Many of these algorithms are quite sophisticated, and we casual users of the modern Internet can relax, secure in the knowledge that, in general, congestion control works, and data is in fact transferred.

But a problem this hard is worth studying further, and so it was with considerable interest that I studied this recent work by a team at Google: Proportional Rate Reduction for TCP. Here's the abstract:

Packet losses increase latency for Web users. Fast recovery is a key mechanism for TCP to recover from packet losses. In this paper, we explore some of the weaknesses of the standard algorithm described in RFC 3517 and the non-standard algorithms implemented in Linux. We find that these algorithms deviate from their intended behavior in the real world due to the combined effect of short flows, application stalls, burst losses, acknowledgment (ACK) loss and reordering, and stretch ACKs. Linux suffers from excessive congestion window reductions while RFC 3517 transmits large bursts under high losses, both of which harm the rest of the flow and increase Web latency. Our primary contribution is a new design to control transmission in fast recovery called proportional rate reduction (PRR). PRR recovers from losses quickly, smoothly and accurately by pacing out retransmissions across received ACKs. In addition to PRR, we evaluate the TCP early retransmit (ER) algorithm which lowers the duplicate acknowledgment threshold for short transfers, and show that delaying early retransmissions for a short interval is effective in avoiding spurious retransmissions in the presence of a small degree of reordering. PRR and ER reduce the TCP latency of connections experiencing losses by 3-10% depending on the response size. Based on our instrumentation on Google Web and YouTube servers in U.S. and India, we also present key statistics on the nature of TCP retransmissions.

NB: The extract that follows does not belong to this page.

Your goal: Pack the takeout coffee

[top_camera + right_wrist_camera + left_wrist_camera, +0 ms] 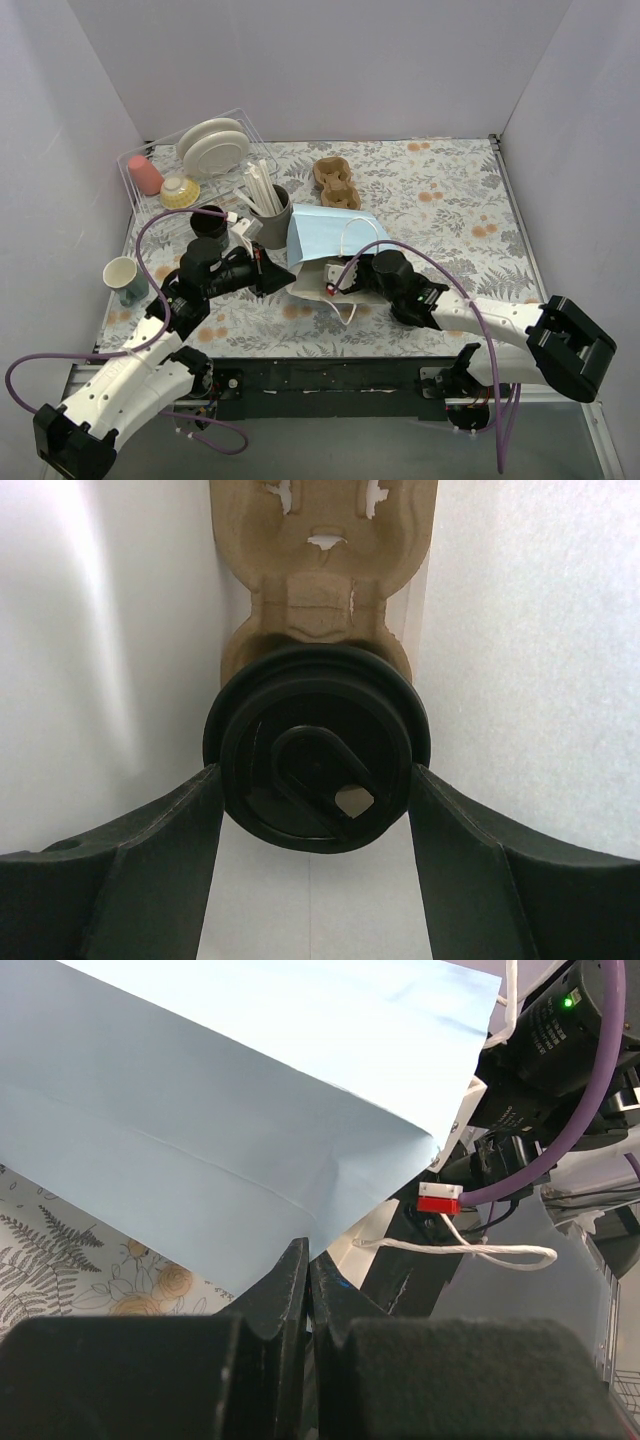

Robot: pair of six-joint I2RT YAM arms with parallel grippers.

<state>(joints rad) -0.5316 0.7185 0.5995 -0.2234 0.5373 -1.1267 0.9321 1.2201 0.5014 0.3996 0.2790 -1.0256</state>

With a 25-year-old problem, advances come slowly. The Google team propose an incremental refinement of current algorithms, but by careful adjustments in critical areas they have identified several changes which they believe can make a substantial difference.

One problem with trying to improve the congestion control algorithms is that, at this point, there are several billion devices inter-operating on the Internet, and that's a lot of code to upgrade! The Google team are optimistic that their new algorithm will improve the overall network behavior, but first it has to be deployed. The latest word is that "this code is being deployed more widely on Google's servers; it also has been accepted for merging during the 3.2 development cycle."

In the field of computer science, some problems are simply solved, while others have proved stubbornly resistant. Congestion control is one of those tough problems; we keep chewing away at it, making progress slowly and carefully. It will be fascinating to follow the deployment of the new congestion control algorithms to see what the results are.